In the second week, there was full mobilization. The hastily assembled epidemic managers called the shots—field clinics, isolation tents; whole towns, then whole cities quarantined. But these efforts soon broke down as the doctors and nurses caught the thing themselves, or panicked and fled.

England closes ports and airports.

All communication from India has ceased.

Hospitals are off limits until further notice. If you feel ill, drink plenty of water and call the following hotline number.

Do not, repeat do not, attempt to exit cities.

It wasn’t Brad talking any more, or Simon. Brad and Simon were gone. It was other people, and then others.

Jimmy called the hotline number and got a recording saying it was out of service. Then he called his father, a thing he hadn’t done in years. That line was out of service too.

He searched his e-mail. No recent messages. All he found was an old birthday card he’d failed to delete: Happy Birthday, Jimmy, May All Your Dreams Come True. Pigs with wings.

One of the privately run Web sites showed a map, with lit-up points on it for each place that was still communicating via satellite. Jimmy watched with fascination as the points of light blinked out.

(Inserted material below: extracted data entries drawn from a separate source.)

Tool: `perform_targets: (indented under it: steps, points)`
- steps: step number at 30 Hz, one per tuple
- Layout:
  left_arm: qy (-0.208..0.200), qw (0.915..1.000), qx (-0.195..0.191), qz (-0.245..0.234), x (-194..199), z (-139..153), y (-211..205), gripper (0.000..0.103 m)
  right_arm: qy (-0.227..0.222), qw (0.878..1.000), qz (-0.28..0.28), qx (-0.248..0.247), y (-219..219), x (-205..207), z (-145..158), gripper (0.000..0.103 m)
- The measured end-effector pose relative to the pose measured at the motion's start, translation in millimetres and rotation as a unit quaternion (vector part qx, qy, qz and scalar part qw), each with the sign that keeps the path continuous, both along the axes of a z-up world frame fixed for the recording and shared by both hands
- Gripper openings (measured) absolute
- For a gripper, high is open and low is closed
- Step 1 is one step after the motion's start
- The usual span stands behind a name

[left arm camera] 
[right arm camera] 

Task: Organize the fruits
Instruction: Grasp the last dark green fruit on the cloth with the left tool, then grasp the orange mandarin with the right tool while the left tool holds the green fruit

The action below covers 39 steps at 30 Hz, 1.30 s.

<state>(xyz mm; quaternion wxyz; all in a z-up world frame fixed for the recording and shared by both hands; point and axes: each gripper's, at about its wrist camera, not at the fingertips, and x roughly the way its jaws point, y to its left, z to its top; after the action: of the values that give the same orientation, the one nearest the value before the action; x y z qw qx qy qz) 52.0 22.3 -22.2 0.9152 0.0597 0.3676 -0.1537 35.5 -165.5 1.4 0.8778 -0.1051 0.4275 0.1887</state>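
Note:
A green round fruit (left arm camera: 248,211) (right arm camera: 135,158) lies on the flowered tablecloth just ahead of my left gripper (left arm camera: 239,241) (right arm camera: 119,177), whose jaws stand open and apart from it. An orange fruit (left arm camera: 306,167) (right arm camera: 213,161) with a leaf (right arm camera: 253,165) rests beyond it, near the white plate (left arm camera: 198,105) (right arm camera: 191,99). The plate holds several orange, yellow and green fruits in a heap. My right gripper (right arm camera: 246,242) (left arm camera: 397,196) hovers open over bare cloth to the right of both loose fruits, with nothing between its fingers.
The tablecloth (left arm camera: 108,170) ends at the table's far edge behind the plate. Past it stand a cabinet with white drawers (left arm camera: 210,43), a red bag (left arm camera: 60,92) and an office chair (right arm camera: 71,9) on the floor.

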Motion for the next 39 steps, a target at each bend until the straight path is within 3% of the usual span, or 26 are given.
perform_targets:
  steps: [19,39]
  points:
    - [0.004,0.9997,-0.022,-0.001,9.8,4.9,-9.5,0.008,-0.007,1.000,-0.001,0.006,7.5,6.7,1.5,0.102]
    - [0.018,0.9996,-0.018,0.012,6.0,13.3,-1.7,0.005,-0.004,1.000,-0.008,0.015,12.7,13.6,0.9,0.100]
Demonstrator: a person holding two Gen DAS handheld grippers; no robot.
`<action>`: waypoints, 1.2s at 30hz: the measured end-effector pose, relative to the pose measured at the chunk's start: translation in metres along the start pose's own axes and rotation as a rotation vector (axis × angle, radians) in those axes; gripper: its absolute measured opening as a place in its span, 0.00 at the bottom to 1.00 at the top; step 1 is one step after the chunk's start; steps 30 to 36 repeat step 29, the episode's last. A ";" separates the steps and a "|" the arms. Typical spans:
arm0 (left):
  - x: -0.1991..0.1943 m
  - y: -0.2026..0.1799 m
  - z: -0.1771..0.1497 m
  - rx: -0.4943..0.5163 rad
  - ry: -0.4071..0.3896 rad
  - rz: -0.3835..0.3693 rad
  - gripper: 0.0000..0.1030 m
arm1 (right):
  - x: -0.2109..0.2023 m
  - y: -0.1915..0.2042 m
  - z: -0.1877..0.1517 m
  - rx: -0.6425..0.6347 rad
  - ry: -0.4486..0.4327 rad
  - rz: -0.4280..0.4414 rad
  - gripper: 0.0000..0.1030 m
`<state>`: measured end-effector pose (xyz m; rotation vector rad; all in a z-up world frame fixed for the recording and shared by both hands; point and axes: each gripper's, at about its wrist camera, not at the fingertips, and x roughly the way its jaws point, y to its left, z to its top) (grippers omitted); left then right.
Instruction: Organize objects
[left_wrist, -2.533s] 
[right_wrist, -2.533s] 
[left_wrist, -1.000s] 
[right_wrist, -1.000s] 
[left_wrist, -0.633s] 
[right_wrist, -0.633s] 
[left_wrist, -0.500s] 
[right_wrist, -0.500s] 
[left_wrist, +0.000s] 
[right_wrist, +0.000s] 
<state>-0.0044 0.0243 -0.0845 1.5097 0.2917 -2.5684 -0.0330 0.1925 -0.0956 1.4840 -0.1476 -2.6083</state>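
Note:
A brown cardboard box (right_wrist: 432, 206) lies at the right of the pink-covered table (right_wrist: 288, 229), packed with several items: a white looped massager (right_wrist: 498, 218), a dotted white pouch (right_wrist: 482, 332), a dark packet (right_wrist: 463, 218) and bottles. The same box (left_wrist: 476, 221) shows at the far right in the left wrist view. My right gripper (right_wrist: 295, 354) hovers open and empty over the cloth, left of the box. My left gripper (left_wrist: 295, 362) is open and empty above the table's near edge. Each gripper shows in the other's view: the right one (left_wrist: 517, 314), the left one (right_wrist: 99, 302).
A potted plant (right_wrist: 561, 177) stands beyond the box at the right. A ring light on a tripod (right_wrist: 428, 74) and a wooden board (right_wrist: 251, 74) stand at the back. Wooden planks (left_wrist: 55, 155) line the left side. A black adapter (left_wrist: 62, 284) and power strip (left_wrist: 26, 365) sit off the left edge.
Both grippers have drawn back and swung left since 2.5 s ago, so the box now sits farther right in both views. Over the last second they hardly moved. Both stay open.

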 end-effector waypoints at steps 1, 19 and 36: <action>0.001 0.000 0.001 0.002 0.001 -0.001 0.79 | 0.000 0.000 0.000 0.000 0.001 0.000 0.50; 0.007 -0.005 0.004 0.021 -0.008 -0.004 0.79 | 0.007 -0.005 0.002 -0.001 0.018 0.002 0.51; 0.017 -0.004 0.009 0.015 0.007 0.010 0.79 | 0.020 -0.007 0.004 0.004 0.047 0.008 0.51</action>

He was in shock. That must have been why he couldn’t take it in. The whole thing seemed like a movie. Yet there he was, and there were Oryx and Crake, dead, in the airlock. Any time he found himself thinking it was all an illusion, a practical joke of some kind, he went and looked at them. Through the bulletproof window, of course: he knew he shouldn’t open the innermost door.

He lived off Crake’s emergency stores, the frozen goods first: if the bubble’s solar system failed, the freezers and microwaves would no longer work, so he might as well eat his way through the ChickieNobs Gourmet Dinners while he had the chance. He smoked up Crake’s stash of skunkweed in no time flat; he managed to miss about three days of horror that way. He rationed the booze at first, but soon he was getting through quite a pile of it. He needed to be fried just to face the news, he needed to be feeling not much.

“I don’t believe it, I don’t believe it,” he’d say. He’d begun talking to himself out loud, a bad sign. “It isn’t happening.” How could he exist in this clean, dry, monotonous, ordinary room, gobbling caramel soycorn and zucchini cheese puffs and addling his brain on spirituous liquors and brooding on the total fiasco that was his personal life, while the entire human race was kakking out?

The worst of it was that those people out there—the fear, the suffering, the wholesale death—did not really touch him. Crake used to say that Homo sapiens sapiens was not hard-wired to individuate other people in numbers above two hundred, the size of the primal tribe, and Jimmy would reduce that number to two. Had Oryx loved him, had she loved him not, did Crake know about them, how much did he know, when did he know it, was he spying on them all along? Did he set up the grand finale as an assisted suicide, had he intended to have Jimmy shoot him because he knew what would happen next and he didn’t deign to stick around to watch the results of what he’d done?